The Brooklyn Nets are still carving out their offensive identity on the heels of a front office regime change, a coaching hire and massive roster turnover. But one thing seems clear as they head into the 2016-17 season: that identity will include plenty of long-range shooting.
Almost nobody relied less on the three-point shot last season than the Nets. Just 21.8% of Brooklyn’s total field goal attempts came from behind the stripe, a lower three-point rate (3PAr) than everybody but Minnesota (20.2%) and Milwaukee (18.9%), per Basketball-Reference.
But it’s a new day in the borough, and head coach Kenny Atkinson has sent a pretty clear message to his players: let ’em fly.
In six preseason games, 41.2% of the Nets’ attempts were long balls. Only Houston — the world capital of Moreyball and the new home of pace-and-space pioneer Mike D’Antoni — had a higher 3PAr at 41.5%.
The Nets’ preseason 3PAr would have led the league last season, when more than half the league (19 of 30 teams) still took less than 30% of their shots from long range. Then, the Nets went on to take 45.4% of their shots from three in their season opener. It doesn’t appear to be an accident, as Atkinson and his players have acknowledged.
“That’s what we do,” said team captain Brook Lopez, who has also been focused on taking his range out to the perimeter. “It’s in our system and we have confidence in each and every one of us to shoot the three. We know we’re capable of it, and it opens up a lot of things up for us in our offense.”
Lopez alone shot 12 three-pointers in five exhibition games — which is saying something since he had taken just 31 in nearly 500 career regular season games before that. A career 9.7% shooter from deep coming into this season, Lopez is hoping that more regular looks can help him establish some comfort out there. And so far, so good: the star center knocked down 33% of his preseason attempts and hit one of two against Boston on Wednesday.
Adding that component to his game would help Atkinson’s motion tremendously. It was also potentially quiet the questions about Lopez’s fit on a team with new management and basketball ideas. It shouldn’t be a stretch for the big man, who has always been fairly reliable on mid-range and long twos (41% career). For now, though, he sounds a lot more concerned about getting the offense humming along.
“We just have to continue to play unselfishly, move the ball around the perimeter. We can’t really let it stick. That’s not where our talent lies.”
A more democratic approach to possession allocation is probably the right call for the starless Nets, especially from three. They spend the summer acquiring enough shooting that it shouldn’t all be on one or two long-range bombers. Wing signees Randy Foye and Joe Harris are good catch-and-shoot guys. Even big men like Trevor Booker, Luis Scola and particularly Justin Hamilton have either proved that skill set or have shown they have the tools to develop it.
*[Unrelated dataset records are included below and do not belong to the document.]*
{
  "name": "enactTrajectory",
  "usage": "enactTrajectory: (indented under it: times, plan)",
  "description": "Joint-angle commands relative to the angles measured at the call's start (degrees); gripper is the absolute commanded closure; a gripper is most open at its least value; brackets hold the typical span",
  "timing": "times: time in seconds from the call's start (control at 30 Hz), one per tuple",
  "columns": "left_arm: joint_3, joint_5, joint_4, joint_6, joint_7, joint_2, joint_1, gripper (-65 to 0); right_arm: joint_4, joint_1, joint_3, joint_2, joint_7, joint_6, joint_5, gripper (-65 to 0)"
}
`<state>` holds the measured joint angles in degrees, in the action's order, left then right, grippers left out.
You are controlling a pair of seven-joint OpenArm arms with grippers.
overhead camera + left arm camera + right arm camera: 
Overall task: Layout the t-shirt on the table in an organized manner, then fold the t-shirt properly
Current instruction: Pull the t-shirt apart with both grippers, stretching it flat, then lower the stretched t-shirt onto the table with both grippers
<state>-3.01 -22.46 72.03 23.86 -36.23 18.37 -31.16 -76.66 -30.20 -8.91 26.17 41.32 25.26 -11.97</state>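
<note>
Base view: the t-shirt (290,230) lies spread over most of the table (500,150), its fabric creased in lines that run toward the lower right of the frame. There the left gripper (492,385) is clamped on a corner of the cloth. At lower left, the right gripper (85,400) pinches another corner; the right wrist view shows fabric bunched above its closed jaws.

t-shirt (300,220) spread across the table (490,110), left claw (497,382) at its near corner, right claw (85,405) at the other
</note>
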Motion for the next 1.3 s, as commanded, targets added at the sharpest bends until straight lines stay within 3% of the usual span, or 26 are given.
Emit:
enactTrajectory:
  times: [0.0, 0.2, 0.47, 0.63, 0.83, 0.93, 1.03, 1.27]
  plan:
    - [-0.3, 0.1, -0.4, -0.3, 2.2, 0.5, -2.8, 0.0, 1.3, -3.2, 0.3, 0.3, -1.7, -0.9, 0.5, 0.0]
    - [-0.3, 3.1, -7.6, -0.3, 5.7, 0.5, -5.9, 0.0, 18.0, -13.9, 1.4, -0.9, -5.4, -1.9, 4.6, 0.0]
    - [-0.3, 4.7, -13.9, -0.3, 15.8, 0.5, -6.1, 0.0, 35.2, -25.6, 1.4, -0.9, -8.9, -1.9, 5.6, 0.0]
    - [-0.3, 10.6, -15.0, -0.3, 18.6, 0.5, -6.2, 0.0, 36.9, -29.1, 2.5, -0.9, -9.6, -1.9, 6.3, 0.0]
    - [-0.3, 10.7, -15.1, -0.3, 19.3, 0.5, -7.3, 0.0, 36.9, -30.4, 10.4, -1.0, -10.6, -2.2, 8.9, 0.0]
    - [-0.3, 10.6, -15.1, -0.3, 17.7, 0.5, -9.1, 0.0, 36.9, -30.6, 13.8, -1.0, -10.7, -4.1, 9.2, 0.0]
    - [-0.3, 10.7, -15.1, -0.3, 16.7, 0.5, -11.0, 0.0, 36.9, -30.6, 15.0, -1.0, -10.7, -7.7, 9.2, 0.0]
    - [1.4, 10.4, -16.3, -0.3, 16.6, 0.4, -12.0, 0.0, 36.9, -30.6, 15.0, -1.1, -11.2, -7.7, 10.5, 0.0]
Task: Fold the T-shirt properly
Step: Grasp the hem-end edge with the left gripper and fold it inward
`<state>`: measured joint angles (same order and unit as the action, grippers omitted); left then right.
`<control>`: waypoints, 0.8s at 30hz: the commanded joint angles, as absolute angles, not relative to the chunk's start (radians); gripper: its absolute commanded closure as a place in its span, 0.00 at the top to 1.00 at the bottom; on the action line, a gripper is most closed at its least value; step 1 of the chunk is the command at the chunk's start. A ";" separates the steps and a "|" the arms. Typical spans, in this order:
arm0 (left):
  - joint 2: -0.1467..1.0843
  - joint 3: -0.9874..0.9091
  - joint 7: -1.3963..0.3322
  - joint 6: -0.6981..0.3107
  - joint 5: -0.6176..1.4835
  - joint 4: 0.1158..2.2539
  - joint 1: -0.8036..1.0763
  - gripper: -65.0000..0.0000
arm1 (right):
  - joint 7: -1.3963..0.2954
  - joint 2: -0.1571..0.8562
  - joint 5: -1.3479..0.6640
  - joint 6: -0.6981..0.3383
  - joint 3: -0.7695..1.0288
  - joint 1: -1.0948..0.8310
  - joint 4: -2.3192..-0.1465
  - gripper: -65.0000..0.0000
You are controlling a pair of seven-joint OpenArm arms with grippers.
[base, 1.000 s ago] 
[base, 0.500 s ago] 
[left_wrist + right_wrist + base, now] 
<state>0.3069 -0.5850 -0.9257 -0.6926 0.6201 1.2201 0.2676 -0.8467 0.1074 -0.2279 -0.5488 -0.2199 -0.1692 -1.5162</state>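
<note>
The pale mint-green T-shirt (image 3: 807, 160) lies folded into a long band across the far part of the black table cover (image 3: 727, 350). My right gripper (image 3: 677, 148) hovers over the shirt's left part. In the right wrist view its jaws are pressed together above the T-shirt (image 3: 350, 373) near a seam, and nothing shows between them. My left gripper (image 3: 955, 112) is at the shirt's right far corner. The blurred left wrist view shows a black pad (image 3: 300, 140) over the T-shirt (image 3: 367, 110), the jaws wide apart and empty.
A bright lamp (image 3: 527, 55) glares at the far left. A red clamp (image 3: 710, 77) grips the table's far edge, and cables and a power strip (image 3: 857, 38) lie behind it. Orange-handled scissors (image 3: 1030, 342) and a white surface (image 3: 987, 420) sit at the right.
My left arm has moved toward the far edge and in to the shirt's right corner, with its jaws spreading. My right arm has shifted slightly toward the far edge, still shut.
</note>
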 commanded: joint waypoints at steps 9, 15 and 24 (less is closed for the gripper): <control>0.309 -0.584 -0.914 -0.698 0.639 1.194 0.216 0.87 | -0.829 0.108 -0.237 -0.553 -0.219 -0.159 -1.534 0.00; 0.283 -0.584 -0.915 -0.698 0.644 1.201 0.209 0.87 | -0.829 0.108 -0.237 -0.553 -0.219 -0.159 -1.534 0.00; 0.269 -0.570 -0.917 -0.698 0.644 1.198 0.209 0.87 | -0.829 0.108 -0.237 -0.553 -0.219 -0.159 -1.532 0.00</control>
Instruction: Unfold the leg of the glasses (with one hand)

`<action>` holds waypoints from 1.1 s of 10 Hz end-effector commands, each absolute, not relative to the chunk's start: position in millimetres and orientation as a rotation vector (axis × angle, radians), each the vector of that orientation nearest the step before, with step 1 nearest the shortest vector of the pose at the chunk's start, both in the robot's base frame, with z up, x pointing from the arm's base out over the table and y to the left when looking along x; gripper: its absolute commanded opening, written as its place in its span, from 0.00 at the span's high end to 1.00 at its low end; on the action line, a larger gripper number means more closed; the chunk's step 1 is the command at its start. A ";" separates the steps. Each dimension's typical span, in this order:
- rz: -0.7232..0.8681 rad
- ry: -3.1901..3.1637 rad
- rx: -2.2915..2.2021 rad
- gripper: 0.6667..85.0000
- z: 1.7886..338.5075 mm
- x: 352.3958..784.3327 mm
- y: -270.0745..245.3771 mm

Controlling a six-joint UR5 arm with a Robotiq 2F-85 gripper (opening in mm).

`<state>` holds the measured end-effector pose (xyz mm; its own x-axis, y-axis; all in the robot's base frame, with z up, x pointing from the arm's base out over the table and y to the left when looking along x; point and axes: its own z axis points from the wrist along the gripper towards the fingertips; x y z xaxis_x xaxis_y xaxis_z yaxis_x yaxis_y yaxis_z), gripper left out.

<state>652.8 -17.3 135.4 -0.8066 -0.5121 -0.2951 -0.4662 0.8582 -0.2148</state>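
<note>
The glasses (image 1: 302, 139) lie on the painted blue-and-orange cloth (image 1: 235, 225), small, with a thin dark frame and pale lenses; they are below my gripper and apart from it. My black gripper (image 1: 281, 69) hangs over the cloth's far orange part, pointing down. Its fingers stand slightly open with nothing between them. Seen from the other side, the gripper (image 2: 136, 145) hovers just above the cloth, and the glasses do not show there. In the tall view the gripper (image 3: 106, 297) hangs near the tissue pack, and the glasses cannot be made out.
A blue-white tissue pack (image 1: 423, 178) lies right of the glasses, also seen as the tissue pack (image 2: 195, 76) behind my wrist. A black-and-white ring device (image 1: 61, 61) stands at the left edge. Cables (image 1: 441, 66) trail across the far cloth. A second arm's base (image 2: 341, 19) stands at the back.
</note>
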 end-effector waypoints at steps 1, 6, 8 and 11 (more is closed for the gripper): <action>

Scola really reinvented himself overnight as a stretch big to fit into Toronto’s offense. He had never taken more than 3.1% of his shots from deep in any single season, then suddenly jumped to 26.9%. He also converted 40.4% of them. Booker was working on the same process in Utah, but not coming on quite as instantly. He increased his 3PAr to 14.7% in two seasons with the Jazz, and made 33% of them. He did have nice individual performances, like a 36-point outburst in a 2015 game at Portland that included a perfect 4-for-4 from downtown.
For Hamilton, the question is whether or not he can use a steady role to translate his strong performance overseas. His 40.6% shooting with Valencia last season indicates that he might be a better NBA shooter than his spot minutes have ever allowed him to show.
Both rotation point guards are capable of knocking down long-range jumpers. Jeremy Lin is a career 34.6% shooter, and Greivis Vasquez might be an underrated catch-and-shoot PG. The Venezuelan shot 38% over a two-year span with Sacramento and Toronto.
Foye and Harris both had off years last season, but are both pure shooters. And the Nets will soon add to their wing rotation with Caris LeVert, who shot 44.6% from the college three last season while using the three-point line for four of every 10 shots.
So as players get more comfortable, the number of three pointers might actually go up from it’s already sharply increased rate. And that’s fine with Atkinson, as long as they’re the right type of shots.
“We’re committed to it, we believe in it, but… we do want open shots,” Atkinson told BrooklynNets.com during the preseason. “It’s not an all-out extreme 3-point attack. I think it’s we’re trying to get open shots.”
It’s a sample size of one game, but on Wednesday, the Nets did OK in that regard. Of their 44 total three-point attempts, 34 were “open” or “wide open” per the NBA’s tracking cameras, meaning the shooter had at least four feet of space. They shot 38% on those shots, an effective field goal percentage of 57%. By contrast, they shot 2-for-10 on the threes that were closely guarded.
And to Lopez’s point about ball movement being the real key, 39% of Brooklyn’s catch-and-shoot threes went in, while they only converted 25% of all threes off the dribble. That should be instructive to the Nets in terms of what kinds of shots they should be looking to create.
Because one thing seems pretty clear after a preseason full of long-range bombing and another 44 attempts in their debut: one way or another, these Nets are determined to put up threes.